*** Block opens ***
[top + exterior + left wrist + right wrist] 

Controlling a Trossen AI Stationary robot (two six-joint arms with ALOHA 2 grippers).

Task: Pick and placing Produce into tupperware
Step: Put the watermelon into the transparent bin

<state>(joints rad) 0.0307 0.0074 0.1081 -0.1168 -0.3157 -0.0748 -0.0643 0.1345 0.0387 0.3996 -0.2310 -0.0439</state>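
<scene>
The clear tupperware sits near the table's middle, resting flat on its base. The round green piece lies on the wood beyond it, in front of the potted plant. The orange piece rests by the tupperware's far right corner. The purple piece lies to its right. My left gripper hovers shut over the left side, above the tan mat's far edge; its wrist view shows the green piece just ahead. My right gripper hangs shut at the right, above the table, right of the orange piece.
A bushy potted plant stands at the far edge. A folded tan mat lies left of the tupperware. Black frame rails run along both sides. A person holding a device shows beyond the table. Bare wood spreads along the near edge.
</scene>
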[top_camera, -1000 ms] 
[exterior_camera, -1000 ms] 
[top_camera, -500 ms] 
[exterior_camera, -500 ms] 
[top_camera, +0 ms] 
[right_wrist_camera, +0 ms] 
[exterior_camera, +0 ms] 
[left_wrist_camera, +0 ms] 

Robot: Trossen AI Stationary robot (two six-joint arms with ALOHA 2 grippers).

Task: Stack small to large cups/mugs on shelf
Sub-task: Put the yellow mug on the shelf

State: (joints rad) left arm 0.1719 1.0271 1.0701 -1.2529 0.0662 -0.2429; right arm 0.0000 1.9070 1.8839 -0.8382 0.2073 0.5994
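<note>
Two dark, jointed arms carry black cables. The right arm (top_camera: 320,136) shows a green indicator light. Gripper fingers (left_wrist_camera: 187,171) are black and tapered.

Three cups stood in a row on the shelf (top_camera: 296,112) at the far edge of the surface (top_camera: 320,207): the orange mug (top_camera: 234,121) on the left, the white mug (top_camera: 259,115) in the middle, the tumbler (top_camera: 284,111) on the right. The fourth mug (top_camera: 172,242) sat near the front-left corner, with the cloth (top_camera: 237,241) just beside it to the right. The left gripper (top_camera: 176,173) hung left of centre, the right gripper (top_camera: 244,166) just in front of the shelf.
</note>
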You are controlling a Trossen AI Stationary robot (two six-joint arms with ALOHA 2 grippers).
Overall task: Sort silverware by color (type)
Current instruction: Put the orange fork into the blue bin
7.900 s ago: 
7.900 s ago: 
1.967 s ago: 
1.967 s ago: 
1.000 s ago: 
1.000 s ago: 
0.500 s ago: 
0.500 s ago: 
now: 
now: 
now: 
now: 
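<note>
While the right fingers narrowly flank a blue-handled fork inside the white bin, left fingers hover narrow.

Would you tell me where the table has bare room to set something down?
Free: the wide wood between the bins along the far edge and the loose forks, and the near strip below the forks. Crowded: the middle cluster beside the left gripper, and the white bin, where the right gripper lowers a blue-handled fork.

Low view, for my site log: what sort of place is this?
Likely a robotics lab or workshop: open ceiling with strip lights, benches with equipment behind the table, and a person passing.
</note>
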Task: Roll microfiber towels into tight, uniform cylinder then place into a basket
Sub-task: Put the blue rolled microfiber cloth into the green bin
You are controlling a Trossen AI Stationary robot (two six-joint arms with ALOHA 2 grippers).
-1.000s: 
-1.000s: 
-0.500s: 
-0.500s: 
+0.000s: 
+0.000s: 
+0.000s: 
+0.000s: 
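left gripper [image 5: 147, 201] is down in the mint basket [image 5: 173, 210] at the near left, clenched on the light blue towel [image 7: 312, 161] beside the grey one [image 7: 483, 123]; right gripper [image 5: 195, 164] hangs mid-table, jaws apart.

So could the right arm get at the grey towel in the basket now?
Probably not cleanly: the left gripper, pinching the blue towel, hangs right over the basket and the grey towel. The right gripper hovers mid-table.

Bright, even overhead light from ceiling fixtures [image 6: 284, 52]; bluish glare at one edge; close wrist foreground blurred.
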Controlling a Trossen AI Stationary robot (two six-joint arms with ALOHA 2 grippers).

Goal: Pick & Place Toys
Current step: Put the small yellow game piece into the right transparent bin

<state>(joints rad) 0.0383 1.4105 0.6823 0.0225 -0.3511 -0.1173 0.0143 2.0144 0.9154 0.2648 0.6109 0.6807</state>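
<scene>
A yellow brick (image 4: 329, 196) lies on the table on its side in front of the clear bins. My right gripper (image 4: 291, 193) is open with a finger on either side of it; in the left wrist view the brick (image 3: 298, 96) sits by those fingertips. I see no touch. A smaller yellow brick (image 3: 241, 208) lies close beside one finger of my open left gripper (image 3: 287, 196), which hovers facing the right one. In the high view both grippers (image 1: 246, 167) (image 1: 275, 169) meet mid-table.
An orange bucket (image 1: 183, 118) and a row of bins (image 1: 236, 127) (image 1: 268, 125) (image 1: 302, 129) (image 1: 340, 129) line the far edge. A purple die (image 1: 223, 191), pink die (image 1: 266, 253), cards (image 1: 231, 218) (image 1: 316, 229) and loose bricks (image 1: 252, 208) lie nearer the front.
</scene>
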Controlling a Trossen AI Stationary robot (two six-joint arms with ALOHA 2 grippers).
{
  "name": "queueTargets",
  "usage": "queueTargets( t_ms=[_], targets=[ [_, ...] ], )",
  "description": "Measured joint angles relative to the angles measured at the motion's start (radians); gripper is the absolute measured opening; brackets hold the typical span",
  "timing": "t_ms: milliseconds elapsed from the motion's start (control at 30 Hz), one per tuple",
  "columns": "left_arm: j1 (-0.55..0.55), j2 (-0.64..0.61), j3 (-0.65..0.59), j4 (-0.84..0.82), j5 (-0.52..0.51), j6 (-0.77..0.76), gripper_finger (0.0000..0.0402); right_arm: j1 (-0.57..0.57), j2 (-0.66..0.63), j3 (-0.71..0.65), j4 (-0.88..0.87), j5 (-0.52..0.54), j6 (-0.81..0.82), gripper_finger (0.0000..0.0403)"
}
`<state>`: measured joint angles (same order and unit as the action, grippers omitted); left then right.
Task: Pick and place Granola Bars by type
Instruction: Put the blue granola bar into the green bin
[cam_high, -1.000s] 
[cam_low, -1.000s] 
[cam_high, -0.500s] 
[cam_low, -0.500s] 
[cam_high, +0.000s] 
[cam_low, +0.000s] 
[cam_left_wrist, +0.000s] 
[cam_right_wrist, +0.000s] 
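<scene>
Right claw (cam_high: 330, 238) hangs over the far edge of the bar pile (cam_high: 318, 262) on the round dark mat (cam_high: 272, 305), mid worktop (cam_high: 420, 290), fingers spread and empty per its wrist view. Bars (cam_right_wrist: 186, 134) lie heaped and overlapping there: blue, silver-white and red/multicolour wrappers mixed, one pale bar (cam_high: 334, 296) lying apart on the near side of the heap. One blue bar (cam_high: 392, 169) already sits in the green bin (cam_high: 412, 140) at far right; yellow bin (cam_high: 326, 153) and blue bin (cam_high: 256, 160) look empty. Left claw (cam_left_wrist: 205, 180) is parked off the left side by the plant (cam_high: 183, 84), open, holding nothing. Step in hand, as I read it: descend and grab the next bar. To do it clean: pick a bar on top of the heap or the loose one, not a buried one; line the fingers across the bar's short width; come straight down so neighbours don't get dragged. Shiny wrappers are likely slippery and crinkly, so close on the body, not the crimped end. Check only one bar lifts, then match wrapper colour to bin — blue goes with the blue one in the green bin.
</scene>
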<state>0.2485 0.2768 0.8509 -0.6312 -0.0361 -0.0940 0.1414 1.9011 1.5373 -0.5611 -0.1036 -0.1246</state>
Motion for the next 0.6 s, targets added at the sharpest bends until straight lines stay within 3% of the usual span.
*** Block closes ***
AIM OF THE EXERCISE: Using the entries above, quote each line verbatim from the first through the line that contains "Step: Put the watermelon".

RESPONSE TO THIS EXERCISE:
[top + exterior + left wrist + right wrist] 

Controlling a Trossen AI Stationary robot (two six-joint arms with ALOHA 2 grippers).

Task: Pick and placing Produce into tupperware
Step: Put the watermelon into the transparent bin

Nothing else is needed for the answer.